Les personnes qui ont été confrontées à la famine dans l'utérus peu de temps après la conception sont deux fois plus susceptibles de souffrir de diabète à l'âge adulte que celles qui n'ont pas connu de pénurie alimentaire extrême au début de la grossesse, suggère une étude. 1à plus de dix millions de personnes nées en Ukraine il y a près d'un siècle.

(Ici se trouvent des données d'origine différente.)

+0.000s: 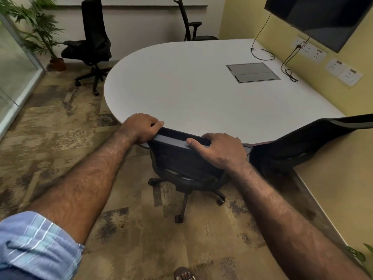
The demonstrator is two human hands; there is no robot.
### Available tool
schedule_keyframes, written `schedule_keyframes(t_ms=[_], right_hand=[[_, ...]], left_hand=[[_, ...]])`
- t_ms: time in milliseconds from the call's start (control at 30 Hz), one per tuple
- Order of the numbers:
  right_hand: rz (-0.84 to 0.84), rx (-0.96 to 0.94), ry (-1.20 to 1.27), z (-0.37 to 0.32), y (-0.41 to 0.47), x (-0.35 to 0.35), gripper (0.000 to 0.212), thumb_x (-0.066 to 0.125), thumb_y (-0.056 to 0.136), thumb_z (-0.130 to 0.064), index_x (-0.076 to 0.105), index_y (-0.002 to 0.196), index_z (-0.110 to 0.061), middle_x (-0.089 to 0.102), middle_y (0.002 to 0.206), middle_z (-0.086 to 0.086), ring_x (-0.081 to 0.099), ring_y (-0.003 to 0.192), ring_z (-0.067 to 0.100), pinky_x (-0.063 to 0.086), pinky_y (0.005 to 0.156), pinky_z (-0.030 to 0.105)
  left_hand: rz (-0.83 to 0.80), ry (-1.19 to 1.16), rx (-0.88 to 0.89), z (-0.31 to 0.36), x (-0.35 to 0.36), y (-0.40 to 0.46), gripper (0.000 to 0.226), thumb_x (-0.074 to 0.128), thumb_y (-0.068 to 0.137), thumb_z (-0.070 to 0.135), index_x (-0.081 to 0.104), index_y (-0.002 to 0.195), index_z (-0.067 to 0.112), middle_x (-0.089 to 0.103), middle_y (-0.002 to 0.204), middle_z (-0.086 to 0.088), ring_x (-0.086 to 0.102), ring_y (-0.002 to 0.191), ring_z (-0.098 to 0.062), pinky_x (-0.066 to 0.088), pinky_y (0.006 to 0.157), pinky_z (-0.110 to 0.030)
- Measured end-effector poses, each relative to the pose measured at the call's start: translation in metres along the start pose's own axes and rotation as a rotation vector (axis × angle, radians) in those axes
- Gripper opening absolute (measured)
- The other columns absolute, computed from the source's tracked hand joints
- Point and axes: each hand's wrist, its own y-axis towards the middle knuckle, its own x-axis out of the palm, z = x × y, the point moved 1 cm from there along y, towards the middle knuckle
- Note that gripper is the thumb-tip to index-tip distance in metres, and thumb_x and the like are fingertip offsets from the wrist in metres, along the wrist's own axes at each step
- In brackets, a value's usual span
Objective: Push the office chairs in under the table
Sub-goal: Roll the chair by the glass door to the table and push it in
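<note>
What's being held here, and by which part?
The near office chair, by the top edge of its backrest: left hand on the left corner, right hand on the right.

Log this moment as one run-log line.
phase: pushing near chair | left hand: gripping backrest top | right hand: gripping backrest top | table | far-left chair: still out

I find nothing I can read from here. The white wall socket panels (308,49) beside the yellow wall carry small orange-brown labels, but their print is too small and blurred to make out. The dark wall-mounted screen (321,15) shows no logo or lettering.
</note>
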Motion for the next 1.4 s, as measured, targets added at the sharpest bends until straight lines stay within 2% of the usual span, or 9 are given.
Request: schedule_keyframes(t_ms=[100,200,333,433,633,767,1133,1300,1400], right_hand=[[0.015,-0.02,0.0,0.021,0.006,-0.007,0.111,0.019,0.078,-0.111,0.077,0.132,-0.033,0.079,0.124,-0.009,0.071,0.111,0.019,0.056,0.1,0.047],[0.012,-0.045,-0.006,0.051,0.014,-0.016,0.104,0.023,0.082,-0.108,0.078,0.129,-0.035,0.079,0.124,-0.011,0.07,0.11,0.017,0.055,0.092,0.04],[0.036,-0.036,-0.003,0.094,0.023,-0.03,0.097,0.028,0.082,-0.107,0.078,0.13,-0.039,0.078,0.128,-0.012,0.07,0.116,0.02,0.046,0.081,0.034],[0.024,-0.049,-0.015,0.108,0.031,-0.032,0.097,0.028,0.082,-0.108,0.077,0.131,-0.04,0.077,0.13,-0.012,0.07,0.117,0.02,0.045,0.081,0.034],[0.031,-0.064,-0.017,0.111,0.045,-0.025,0.1,0.026,0.081,-0.109,0.078,0.13,-0.039,0.078,0.128,-0.013,0.07,0.112,0.017,0.045,0.078,0.034],[0.016,-0.086,0.0,0.117,0.047,-0.023,0.1,0.028,0.081,-0.108,0.079,0.129,-0.037,0.078,0.127,-0.013,0.07,0.11,0.016,0.045,0.078,0.033],[0.074,-0.139,-0.016,0.119,0.034,-0.011,0.104,0.025,0.078,-0.111,0.08,0.127,-0.036,0.081,0.117,-0.012,0.072,0.103,0.016,0.046,0.078,0.033],[0.105,-0.151,-0.004,0.116,0.034,-0.011,0.104,0.024,0.079,-0.11,0.08,0.124,-0.035,0.081,0.115,-0.012,0.073,0.105,0.019,0.044,0.076,0.034],[0.106,-0.159,-0.012,0.11,0.035,-0.009,0.105,0.022,0.081,-0.109,0.08,0.122,-0.033,0.081,0.112,-0.01,0.073,0.102,0.019,0.046,0.077,0.034]], left_hand=[[0.034,0.002,0.011,0.015,0.007,0.007,0.062,0.029,0.107,0.06,0.08,0.102,0.025,0.076,0.094,0.003,0.065,0.085,-0.02,0.048,0.078,-0.037],[0.067,0.01,0.014,0.043,0.014,0.012,0.066,0.028,0.105,0.061,0.079,0.093,0.022,0.074,0.086,0.003,0.065,0.08,-0.02,0.046,0.074,-0.035],[0.086,0.023,0.031,0.089,0.023,0.022,0.068,0.028,0.103,0.064,0.076,0.083,0.02,0.07,0.076,0.002,0.062,0.071,-0.018,0.047,0.069,-0.034],[0.098,0.02,0.023,0.1,0.025,0.031,0.068,0.029,0.102,0.063,0.071,0.075,0.017,0.065,0.068,0.001,0.062,0.069,-0.021,0.046,0.07,-0.035],[0.08,-0.008,0.01,0.089,0.023,0.043,0.066,0.031,0.104,0.062,0.072,0.078,0.017,0.067,0.072,0.0,0.063,0.071,-0.021,0.051,0.069,-0.036],[0.106,0.016,-0.001,0.093,0.025,0.042,0.065,0.029,0.101,0.063,0.068,0.072,0.02,0.062,0.066,0.005,0.058,0.065,-0.017,0.036,0.063,-0.032],[0.069,-0.002,-0.02,0.098,0.027,0.013,0.069,0.026,0.099,0.067,0.073,0.08,0.021,0.066,0.072,0.006,0.059,0.069,-0.015,0.045,0.079,-0.036],[-0.037,-0.052,-0.016,0.094,0.013,0.014,0.061,0.027,0.111,0.059,0.074,0.1,0.022,0.068,0.093,0.005,0.062,0.088,-0.021,0.046,0.09,-0.04],[-0.04,-0.054,-0.024,0.092,0.009,0.015,0.062,0.023,0.114,0.054,0.073,0.102,0.018,0.071,0.1,-0.001,0.063,0.094,-0.024,0.048,0.099,-0.042]])
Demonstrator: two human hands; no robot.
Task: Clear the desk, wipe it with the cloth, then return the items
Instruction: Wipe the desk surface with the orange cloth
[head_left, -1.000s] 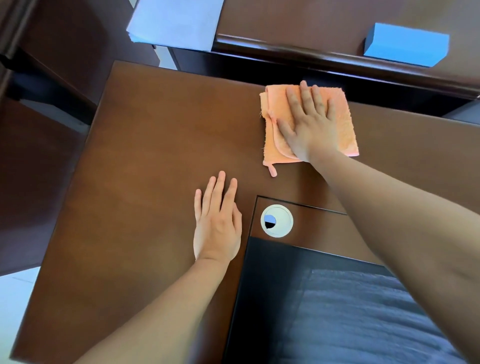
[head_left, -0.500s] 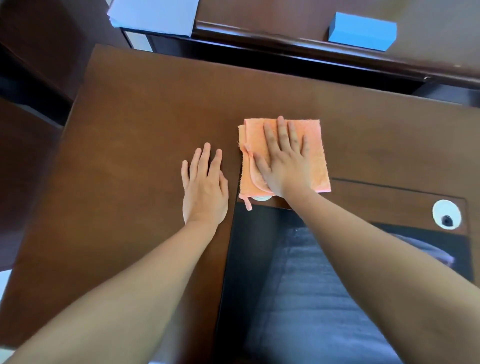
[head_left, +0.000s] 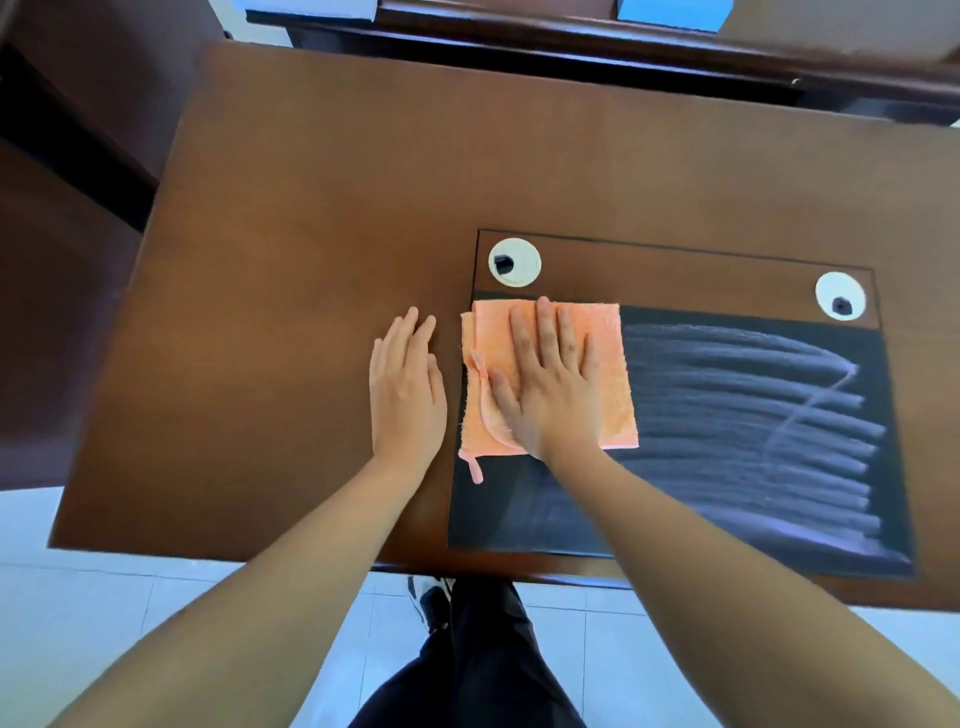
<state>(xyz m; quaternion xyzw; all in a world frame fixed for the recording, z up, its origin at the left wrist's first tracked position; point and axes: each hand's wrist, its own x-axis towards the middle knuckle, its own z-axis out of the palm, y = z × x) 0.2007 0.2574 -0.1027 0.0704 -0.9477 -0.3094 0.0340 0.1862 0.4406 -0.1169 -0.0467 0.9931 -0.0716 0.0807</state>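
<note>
Pressing flat on cloth (head_left: 608, 374): right hand (head_left: 550, 395); left hand (head_left: 408, 389) on desk (head_left: 311, 208).

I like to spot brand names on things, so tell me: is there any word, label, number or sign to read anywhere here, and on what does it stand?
None can be read.
Orange cloth: plain, no tag text shows.
Black desk pad: only wipe streaks.
Two white cable grommets: no markings.
Blue box at the top edge: cut off, no print shows.
Brown desk: bare wood.
</note>
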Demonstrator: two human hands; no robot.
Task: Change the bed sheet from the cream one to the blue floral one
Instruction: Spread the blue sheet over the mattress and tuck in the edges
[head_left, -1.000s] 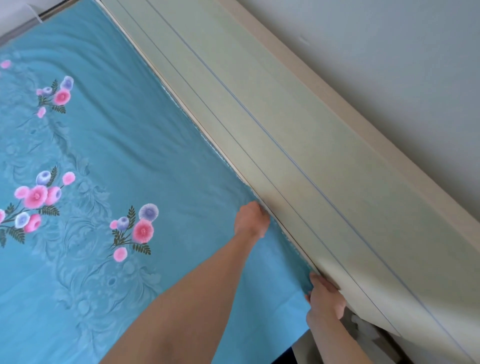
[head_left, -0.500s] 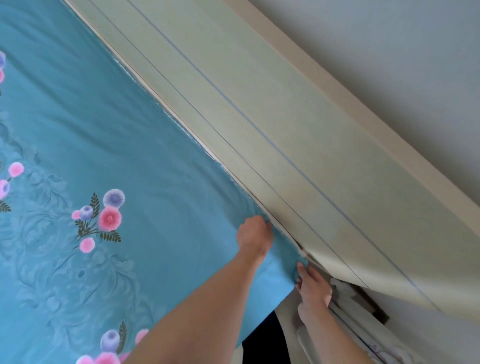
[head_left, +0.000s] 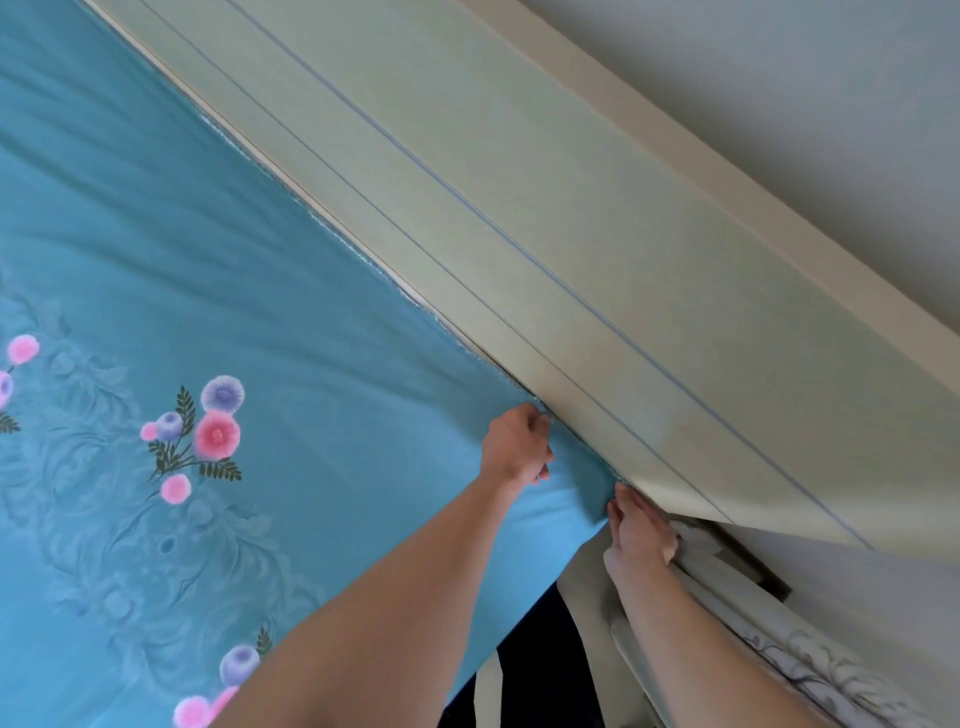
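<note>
While spread flat, blue floral sheet (head_left: 234, 234) edge lies under left hand (head_left: 517, 447).

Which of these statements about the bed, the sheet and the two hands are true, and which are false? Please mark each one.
1. The blue floral sheet lies spread over the bed. True.
2. The left hand rests at the sheet's edge beside the pale green headboard. True.
3. The right hand is lifted in the air, far from the sheet. False: its fingers touch the sheet's corner at the headboard.
4. The flowers printed on the sheet are yellow. False: they are pink and purple.
5. The sheet's long edge runs along the headboard. True.
</note>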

Celui du magazine aujourd'huiScienceLes résultats publiés donnent un aperçu des conséquences à long terme sur la santé de la famine pendant la grossesse. L'étude approfondie met également en évidence les moments où les bébés en développement sont les plus vulnérables à une mauvaise alimentation, explique Peter Klimek, un scientifique des données spécialisé en épidémiologie au Supply Chain Intelligence Institute de Vienne. "Je n'ai rien vu où cela ait été fait de manière plus complète", déclare Klimek, qui a écrit un article de perspective parallèlement à l'étude. 2publié.

Effets à long terme

Même si les effets immédiats et à court terme des crises de la faim 3– la malnutrition et les carences nutritionnelles étant bien documentées, il a été difficile de déterminer les conséquences sur la santé que subissent les gens des décennies plus tard. De telles études nécessitent que les chercheurs suivent continuellement de grands groupes de personnes au fil du temps, explique L.H. Lumey, épidémiologiste à l'Université Columbia à New York et co-auteur de l'article actuel. Études antérieures en Autriche 4et les Pays-Bas 5ont trouvé des preuves selon lesquelles l'exposition à la famine pendant la grossesse peut augmenter le risque de diabète chez le bébé plus tard dans la vie. Mais ces études étaient relativement limitées ou comportaient des incertitudes quant à la gravité de la famine et à l'exposition des populations à celle-ci, explique Klimek.

Lumey affirme que la famine de 1932-33 en Ukraine, qui a entraîné environ quatre millions de décès à court terme, a fourni l'occasion d'étudier le lien entre les pénuries alimentaires prénatales et le risque de diabète. La famine a eu une durée clairement définie, a touché un très grand nombre de personnes et a été soigneusement documentée, dit-il.

Avec ses collègues, Lumey a collecté les actes de naissance de 10 186 016 Ukrainiens nés entre 1930 et 1938. Cela comprenait plus de 128 000 personnes diagnostiquées avec un diabète de type 2 au début du XXe siècle.

Double risque

Pour estimer la gravité de la famine vécue par chaque personne, l'équipe a analysé le nombre de décès excessifs survenus dans 23 régions ukrainiennes, dont 16 touchées par des pénuries alimentaires, et a classé ces zones comme étant extrêmement, très sévère, grave ou inexistante.

Le groupe a découvert que les personnes nées au début de 1934 – qui auraient été conçues au plus fort de la famine – présentaient un risque global plus élevé de développer un diabète de type 2 à l’âge adulte que celles qui n’avaient pas été exposées à la famine dans les premiers stades de leur développement. Parmi les personnes nées dans des régions touchées par une extrême famine, le risque de développer cette maladie a doublé. Les personnes exposées à une faim extrême pendant la grossesse étaient encore environ 1,5 fois plus susceptibles de développer un diabète des décennies après la naissance que celles vivant dans des régions sans famine.

Il n’y avait pas d’augmentation du risque de diabète chez les personnes en fin de grossesse pendant la famine, ce qui suggère que le début de la grossesse est la période la plus vulnérable à l’exposition à la malnutrition.

Les résultats jettent les bases permettant aux chercheurs de mener des expérimentations animales pour comprendre les mécanismes à l’origine du risque accru de diabète. Par exemple, il pourrait y avoir des mutations dans l’ADN fœtal pendant la famine, ce qu’on appelle des changements épigénétiques. « Nous avons cet événement dans lequel les biologistes peuvent désormais se mettre à croquer », explique Lumey.